-- Activity --
Starting at the line below holding "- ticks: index" and stopping at the line holding "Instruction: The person", print every line exactly, both ends included, and leave the rest out.

-- Data section --
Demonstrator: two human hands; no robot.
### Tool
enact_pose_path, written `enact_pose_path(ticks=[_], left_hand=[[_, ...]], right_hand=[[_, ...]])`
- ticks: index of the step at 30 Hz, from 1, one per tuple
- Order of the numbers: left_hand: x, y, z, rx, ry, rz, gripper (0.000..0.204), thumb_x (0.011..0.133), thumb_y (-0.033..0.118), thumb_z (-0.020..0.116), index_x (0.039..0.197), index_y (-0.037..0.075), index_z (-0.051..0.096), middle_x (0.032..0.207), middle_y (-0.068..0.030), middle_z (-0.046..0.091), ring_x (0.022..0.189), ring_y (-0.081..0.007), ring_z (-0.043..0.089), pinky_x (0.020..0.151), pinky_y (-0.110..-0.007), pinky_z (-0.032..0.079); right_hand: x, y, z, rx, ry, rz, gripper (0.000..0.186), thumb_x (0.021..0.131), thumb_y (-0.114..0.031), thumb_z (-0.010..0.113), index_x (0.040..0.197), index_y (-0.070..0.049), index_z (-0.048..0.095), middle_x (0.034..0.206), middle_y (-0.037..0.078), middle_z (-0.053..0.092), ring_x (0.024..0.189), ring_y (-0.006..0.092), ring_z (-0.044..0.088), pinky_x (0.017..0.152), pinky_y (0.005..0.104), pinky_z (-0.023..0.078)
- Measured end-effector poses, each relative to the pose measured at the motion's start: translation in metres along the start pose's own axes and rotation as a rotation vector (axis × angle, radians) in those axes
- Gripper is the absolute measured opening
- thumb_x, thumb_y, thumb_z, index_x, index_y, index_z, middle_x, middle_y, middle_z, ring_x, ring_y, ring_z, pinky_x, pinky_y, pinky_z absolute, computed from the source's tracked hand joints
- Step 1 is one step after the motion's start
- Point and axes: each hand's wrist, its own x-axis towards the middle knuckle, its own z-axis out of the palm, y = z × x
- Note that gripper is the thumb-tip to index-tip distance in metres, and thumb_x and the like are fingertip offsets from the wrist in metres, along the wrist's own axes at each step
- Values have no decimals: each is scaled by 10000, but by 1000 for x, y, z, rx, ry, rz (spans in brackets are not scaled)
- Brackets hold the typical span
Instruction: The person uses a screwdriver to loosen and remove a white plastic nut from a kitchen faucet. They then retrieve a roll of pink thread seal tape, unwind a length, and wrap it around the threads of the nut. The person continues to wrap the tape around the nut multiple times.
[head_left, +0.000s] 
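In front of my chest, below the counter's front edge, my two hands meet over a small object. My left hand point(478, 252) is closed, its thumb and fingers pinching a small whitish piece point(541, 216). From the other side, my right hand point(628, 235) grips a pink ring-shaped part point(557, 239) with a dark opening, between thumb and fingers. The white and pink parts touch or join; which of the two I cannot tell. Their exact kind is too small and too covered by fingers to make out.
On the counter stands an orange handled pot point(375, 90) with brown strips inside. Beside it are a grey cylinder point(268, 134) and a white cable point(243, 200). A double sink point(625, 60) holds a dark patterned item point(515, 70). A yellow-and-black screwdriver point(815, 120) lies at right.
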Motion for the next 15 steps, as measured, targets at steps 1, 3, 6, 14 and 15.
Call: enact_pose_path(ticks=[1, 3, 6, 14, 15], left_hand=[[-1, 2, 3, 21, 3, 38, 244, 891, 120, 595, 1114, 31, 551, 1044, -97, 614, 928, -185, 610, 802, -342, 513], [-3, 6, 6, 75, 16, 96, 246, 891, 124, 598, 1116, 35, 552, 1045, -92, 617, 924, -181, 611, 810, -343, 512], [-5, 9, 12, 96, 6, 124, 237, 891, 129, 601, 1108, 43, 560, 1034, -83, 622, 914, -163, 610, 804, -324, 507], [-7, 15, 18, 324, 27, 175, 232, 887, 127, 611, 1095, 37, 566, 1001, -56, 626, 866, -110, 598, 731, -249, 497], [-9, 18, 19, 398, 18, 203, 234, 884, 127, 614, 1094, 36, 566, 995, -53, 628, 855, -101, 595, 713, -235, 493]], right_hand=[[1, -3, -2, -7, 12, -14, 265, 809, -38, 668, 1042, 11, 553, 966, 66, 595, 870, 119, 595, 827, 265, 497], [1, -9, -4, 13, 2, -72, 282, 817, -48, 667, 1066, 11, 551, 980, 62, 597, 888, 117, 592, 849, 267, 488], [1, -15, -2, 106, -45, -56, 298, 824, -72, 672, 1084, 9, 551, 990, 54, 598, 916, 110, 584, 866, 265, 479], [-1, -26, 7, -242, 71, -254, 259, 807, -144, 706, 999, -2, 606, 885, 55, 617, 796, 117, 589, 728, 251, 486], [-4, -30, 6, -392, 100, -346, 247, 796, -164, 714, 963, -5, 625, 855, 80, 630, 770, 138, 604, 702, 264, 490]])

-- Result of this task --
- ticks: index of the step at 30 Hz, from 1, one per tuple
- Order of the numbers: left_hand: x, y, z, rx, ry, rz, gripper (0.000..0.204), thumb_x (0.011..0.133), thumb_y (-0.033..0.118), thumb_z (-0.020..0.116), index_x (0.039..0.197), index_y (-0.037..0.075), index_z (-0.051..0.096), middle_x (0.032..0.207), middle_y (-0.068..0.030), middle_z (-0.046..0.091), ring_x (0.022..0.189), ring_y (-0.081..0.007), ring_z (-0.043..0.089), pinky_x (0.020..0.151), pinky_y (-0.110..-0.007), pinky_z (-0.032..0.079); right_hand: x, y, z, rx, ry, rz, gripper (0.000..0.186), thumb_x (0.021..0.131), thumb_y (-0.114..0.031), thumb_z (-0.010..0.113), index_x (0.040..0.197), index_y (-0.070..0.049), index_z (-0.048..0.095), middle_x (0.034..0.206), middle_y (-0.037..0.078), middle_z (-0.053..0.092), ring_x (0.024..0.189), ring_y (-0.006..0.092), ring_z (-0.044..0.088), pinky_x (0.017..0.152), pinky_y (0.005..0.104), pinky_z (-0.023..0.078)
- Measured end-effector poses, each relative to the pose measured at the motion's start: translation in metres along the start pose's own axes and rotation as a rotation vector (axis × angle, radians) in those axes
- Gripper is the absolute measured opening
- thumb_x, thumb_y, thumb_z, index_x, index_y, index_z, middle_x, middle_y, middle_z, ring_x, ring_y, ring_z, pinky_x, pinky_y, pinky_z absolute, computed from the source's tracked hand joints
- Step 1 is one step after the motion's start
- Point and axes: each hand's wrist, its own x-axis towards the middle knuckle, its own z-axis out of the palm, y = z × x
- Note that gripper is the thumb-tip to index-tip distance in metres, and thumb_x and the like are fingertip offsets from the wrist in metres, along the wrist's own axes at each step
- Values have no decimals: each is scaled by 10000, but by 1000 for x, y, z, rx, ry, rz (spans in brackets are not scaled)
- Brackets hold the typical span
Instruction: The person uses a screwdriver to loosen and remove a white plastic nut from a kitchen faucet. They then retrieve a roll of pink thread seal tape, unwind a length, and wrap it around the threads of the nut. The person continues to wrap the tape around the nut multiple times.

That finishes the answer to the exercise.